Das Gespräch wird jäh durch den Tusch der Polizeimusik Wien unterbrochen, die mehr im Hollywood-Filmmusik-Style als in Balltradition den Auftakt spielt, der dann freilich doch in einen
Walzer mündet. Polizeisprecher-Chef Manfred Reinthaler liest die Ehrengäste vor. Innenminister Karner, Polizeipräsident Pürstl, Bürgermeister Ludwig, die nicht amtsführenden Stadträte Nepp und Mahrer, der Münchner Polizeipräsident. Also Männer, Männer, Männer, noch mehr Männer. Moment: Ministerin Karoline Edtstadler ist da. Eine Frau. Hurra.
Frauen in Führungspositionen
Dass es nur sie unter die Ehrengeäste geschafft hat, ist den Funktionen geschuldet, klärt später die Ballorganisation im informellen Gespräch auf. Frauen in Führungspositionen zu bringen, das ist auch bei der Polizei Thema. Das werde sich aber, versichert man, in den nächsten Jahren ändern.
Dabei ist die (Führungs-)Position in der Polizei automatisch ein riesiges Thema an dem Abend. Durch die Uniformen ist sofort zu sehen, wer welchen Dienstgrad hat. Solang man die Wucht an Sternen, Abzeichen, Motiven und Orden erkennt. Tun alle. Nur Laien eben nicht. „Für was steht der Orden?“, frage man also frech den Polizisten am Tisch. „Ich hab einen Welpen wiederbelebt“,
antwortet der schlagfertig. Um einen Schmäh ist an diesem Abend niemand verlegen. Der nächste will „eine Schlange gefangen“haben und erklärt dann hilfsbereit, dass er seine neun Orden wegen der Wiener Terrornacht, dem Land Niederösterreich und Tätigkeiten in Zusammenhang mit dem Roten Kreuz und der Feuerwehr bekommen hat. „Und ich hab drei Kinder geboren und keinen Orden bekommen“, fügt seine Frau grinsend hinzu.
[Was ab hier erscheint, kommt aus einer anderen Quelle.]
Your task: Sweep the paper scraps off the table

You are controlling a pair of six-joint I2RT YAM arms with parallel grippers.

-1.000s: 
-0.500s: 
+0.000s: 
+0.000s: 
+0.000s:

Die Orden sagen freilich nichts über den Dienstgrad und Position aus. Das tun die Sterne, Abzeichen und Farben am Kragen. Und sie lassen Polizeischüler unweigerlich auch in der entspannten Stimmung des Abends plötzlich den Rücken gerade richten und die Schultern zurückziehen, wenn sie einem Drei-Stern begegnen. Man kann sich dem kaum entziehen und will selbst den ganzen Abend Dienstgrad-Bingo spielen. Etwas, das die Polizeischüler, wie sie einem versichern, wirklich in der Schule tun. Denn: Die Liste der Unterscheidungsmerkmale ist lang.
Ein Abend reicht dafür nicht. Immerhin: Am Ende kann die Laiin den Polizeijuristen von einem General unterscheiden und weiß, dass der Oberstleutnant zwei Sterne hat und der Oberst drei.
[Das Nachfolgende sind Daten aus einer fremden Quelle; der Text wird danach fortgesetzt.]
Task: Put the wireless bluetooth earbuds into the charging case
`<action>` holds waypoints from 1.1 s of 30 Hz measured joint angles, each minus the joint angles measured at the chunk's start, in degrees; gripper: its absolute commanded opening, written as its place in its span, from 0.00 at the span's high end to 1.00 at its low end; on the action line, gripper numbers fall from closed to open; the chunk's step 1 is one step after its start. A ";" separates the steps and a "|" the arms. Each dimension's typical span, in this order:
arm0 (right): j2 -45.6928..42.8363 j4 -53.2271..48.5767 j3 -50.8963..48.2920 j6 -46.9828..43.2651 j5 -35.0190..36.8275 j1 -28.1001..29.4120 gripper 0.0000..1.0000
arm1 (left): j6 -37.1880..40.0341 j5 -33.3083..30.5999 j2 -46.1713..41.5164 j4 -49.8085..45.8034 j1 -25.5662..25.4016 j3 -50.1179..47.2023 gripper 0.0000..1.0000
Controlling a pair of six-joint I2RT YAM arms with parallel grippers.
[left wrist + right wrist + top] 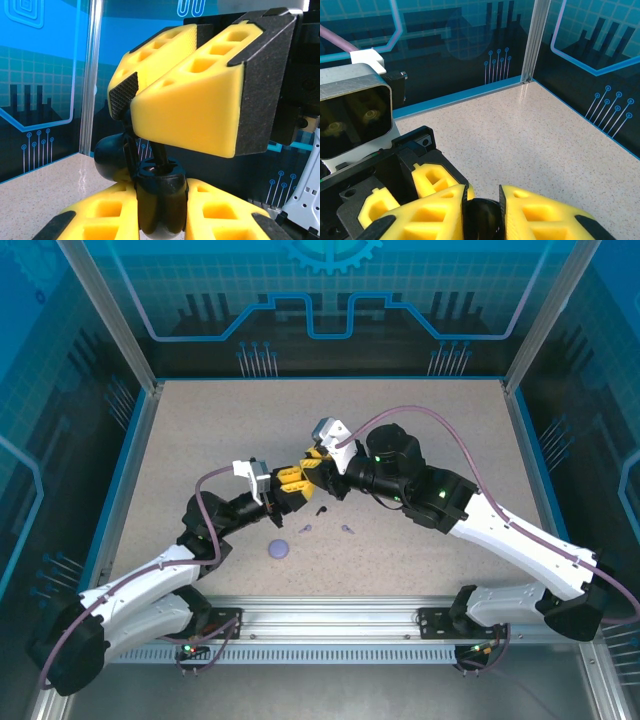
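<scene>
My two grippers meet above the table's middle. The left gripper point(290, 485) point(161, 195) is shut on a small black charging case point(162, 205), held upright with its lid point(107, 157) swung open to the left. The right gripper point(318, 472) point(131, 102) point(482, 202) comes in from above, shut on a black earbud point(161, 154) point(482, 220). The earbud's stem reaches down into the case's open top. On the table lie another black earbud point(321, 510) and two lavender earbuds point(305, 529) point(347, 529).
A closed lavender disc-shaped case point(279, 549) lies on the speckled table point(420, 430) just in front of the left forearm. Blue-edged transparent walls with metal posts point(532, 42) surround the table. The arm bases stand on a rail point(330, 620) at the near edge.
</scene>
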 measured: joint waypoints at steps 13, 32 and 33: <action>0.00 -0.02 -0.09 0.98 -1.16 0.02 0.77 | 0.00 -0.83 0.00 0.09 -0.02 -0.02 0.96; -0.20 -3.91 3.65 3.72 -1.31 0.31 0.36 | 0.07 -1.44 0.00 0.17 -0.31 -0.31 0.96; -0.52 -3.96 4.07 4.20 -1.31 0.22 0.31 | 0.07 -1.46 0.00 0.17 -0.33 -0.31 0.97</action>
Schlussendlich landen ohnehin alle auf der Tanzfläche. Völlig vom Standesdünkel befreit. Die Drei-Sterne neben denen ohne, die wenigen Frauen in Uniform neben denen in Roben, manche schon – clever – in Sneakern. Die Hierarchie fällt mit der Musik. Auf der Tanzfläche sind alle gleich. Dafür wurden Bälle erfunden. Und zwar noch weit bis nach Mitternacht.